I had no idea how to wrap my head around everything he’d told me about his life. I’d been falling for him, hard, but the idea of dating a guy who was a consummate career criminal… I winced inwardly at the thought.
But then, was that reaction really fair? Beckett did illegal things, but how many times had I watched the Vigil guys break into buildings they weren’t supposed to have access to and resort to violence to get their way?
They did it in the name of justice. Beckett’s family used crime to make money. So maybe the ends justified the means in the Vigil’s case. But I couldn’t even say that Beckett’s ends were all that bad if he used the profits from activities he claimed didn’t hurt anyone innocent to set up places like that pro bono clinic.
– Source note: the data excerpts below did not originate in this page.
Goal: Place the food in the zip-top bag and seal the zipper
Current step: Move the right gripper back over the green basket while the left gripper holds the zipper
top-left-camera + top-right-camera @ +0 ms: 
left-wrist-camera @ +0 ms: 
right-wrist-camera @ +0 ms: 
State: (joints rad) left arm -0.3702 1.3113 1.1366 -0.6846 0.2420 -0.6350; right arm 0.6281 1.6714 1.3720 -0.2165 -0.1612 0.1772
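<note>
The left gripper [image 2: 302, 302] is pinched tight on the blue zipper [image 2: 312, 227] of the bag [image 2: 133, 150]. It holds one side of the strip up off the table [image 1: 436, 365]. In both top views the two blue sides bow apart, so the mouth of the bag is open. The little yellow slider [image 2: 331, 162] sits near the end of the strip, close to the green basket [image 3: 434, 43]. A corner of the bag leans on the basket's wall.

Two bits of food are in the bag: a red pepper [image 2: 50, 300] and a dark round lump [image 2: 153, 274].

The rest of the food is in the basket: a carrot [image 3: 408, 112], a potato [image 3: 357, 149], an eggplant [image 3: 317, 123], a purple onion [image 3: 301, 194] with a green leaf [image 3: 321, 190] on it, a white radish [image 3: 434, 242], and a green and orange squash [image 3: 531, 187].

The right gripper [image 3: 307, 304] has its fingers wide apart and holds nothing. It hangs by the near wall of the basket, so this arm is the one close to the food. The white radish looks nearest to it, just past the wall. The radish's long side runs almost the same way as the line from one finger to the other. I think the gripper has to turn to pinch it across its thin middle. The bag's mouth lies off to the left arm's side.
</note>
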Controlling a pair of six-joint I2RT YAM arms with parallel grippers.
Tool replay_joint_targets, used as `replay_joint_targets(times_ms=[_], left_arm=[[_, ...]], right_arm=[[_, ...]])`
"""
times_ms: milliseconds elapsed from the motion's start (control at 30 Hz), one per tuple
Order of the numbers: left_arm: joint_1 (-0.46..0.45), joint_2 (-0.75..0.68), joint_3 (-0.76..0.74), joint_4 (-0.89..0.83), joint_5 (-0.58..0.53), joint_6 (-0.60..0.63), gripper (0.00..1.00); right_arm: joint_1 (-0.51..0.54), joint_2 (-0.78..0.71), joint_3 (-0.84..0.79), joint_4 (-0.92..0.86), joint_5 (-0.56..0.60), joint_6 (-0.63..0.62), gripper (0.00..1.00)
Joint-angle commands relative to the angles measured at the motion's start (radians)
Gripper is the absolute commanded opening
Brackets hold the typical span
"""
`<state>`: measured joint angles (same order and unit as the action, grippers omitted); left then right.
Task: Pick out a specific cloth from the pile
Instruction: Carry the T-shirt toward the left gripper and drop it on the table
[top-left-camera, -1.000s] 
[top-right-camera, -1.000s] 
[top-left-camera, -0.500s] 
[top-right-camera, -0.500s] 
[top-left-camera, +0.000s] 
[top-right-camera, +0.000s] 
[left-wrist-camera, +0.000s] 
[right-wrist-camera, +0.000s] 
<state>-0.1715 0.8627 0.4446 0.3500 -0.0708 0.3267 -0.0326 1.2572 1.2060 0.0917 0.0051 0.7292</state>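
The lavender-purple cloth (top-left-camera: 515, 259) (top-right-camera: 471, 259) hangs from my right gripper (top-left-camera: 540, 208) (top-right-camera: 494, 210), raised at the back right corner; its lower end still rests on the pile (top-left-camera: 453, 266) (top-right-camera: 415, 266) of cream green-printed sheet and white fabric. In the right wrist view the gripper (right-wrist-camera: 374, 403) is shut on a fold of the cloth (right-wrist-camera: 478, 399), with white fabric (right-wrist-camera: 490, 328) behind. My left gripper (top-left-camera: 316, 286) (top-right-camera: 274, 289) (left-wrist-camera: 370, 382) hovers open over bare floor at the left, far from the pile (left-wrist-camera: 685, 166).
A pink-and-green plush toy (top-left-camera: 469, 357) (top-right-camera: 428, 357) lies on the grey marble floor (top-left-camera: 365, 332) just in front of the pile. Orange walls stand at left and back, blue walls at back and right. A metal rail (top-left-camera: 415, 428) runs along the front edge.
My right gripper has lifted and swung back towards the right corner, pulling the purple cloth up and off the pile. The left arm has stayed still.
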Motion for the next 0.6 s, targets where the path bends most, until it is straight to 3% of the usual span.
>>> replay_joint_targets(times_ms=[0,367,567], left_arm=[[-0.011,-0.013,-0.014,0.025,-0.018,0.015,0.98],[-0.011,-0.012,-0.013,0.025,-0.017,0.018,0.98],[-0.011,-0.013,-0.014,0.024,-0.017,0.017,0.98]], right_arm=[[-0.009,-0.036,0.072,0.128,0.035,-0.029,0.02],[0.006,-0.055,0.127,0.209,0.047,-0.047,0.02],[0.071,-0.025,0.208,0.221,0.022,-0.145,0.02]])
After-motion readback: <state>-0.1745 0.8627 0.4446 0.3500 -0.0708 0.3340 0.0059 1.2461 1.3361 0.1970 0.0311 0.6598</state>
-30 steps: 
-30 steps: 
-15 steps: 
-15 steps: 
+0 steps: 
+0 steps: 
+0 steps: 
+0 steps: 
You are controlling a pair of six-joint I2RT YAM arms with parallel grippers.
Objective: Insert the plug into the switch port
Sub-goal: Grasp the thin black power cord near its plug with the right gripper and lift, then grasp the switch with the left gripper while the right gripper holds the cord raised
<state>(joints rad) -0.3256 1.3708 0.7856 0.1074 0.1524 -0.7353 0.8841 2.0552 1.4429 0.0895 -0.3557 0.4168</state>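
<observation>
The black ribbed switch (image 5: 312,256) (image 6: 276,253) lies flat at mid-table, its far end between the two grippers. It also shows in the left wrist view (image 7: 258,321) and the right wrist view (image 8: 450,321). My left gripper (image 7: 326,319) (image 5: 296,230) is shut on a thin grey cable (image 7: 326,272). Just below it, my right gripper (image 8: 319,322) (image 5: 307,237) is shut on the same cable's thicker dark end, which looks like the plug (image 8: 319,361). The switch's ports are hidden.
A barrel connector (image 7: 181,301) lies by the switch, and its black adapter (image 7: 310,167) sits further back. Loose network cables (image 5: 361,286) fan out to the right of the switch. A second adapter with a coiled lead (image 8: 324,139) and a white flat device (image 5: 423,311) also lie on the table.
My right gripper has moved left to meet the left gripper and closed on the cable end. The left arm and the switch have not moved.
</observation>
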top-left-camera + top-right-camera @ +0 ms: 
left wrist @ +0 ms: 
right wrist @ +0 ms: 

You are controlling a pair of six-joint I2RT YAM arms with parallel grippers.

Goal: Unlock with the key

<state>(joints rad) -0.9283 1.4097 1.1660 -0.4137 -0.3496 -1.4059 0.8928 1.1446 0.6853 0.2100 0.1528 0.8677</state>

I rubbed my forehead with the heel of my hand. He’d said I didn’t need to decide how I felt about him personally or our relationship right away. That the most important thing was figuring out the crime that’d now affected all of our lives. And no matter how conflicted my emotions were about the things he’d admitted, I couldn’t say I thought he was lying.
Between his story and the way the evidence added up—or didn’t—I couldn’t see how he could be involved in Dad’s death or the cover-up. It was much easier to believe that the guy who’d pointed the finger at him had been purposefully misleading us for their own gain. The stranger had put on an act to convince the Vigil guys, and they’d fallen for it because they’d already been uneasy about Beckett’s presence in my life. He really had been a perfect target.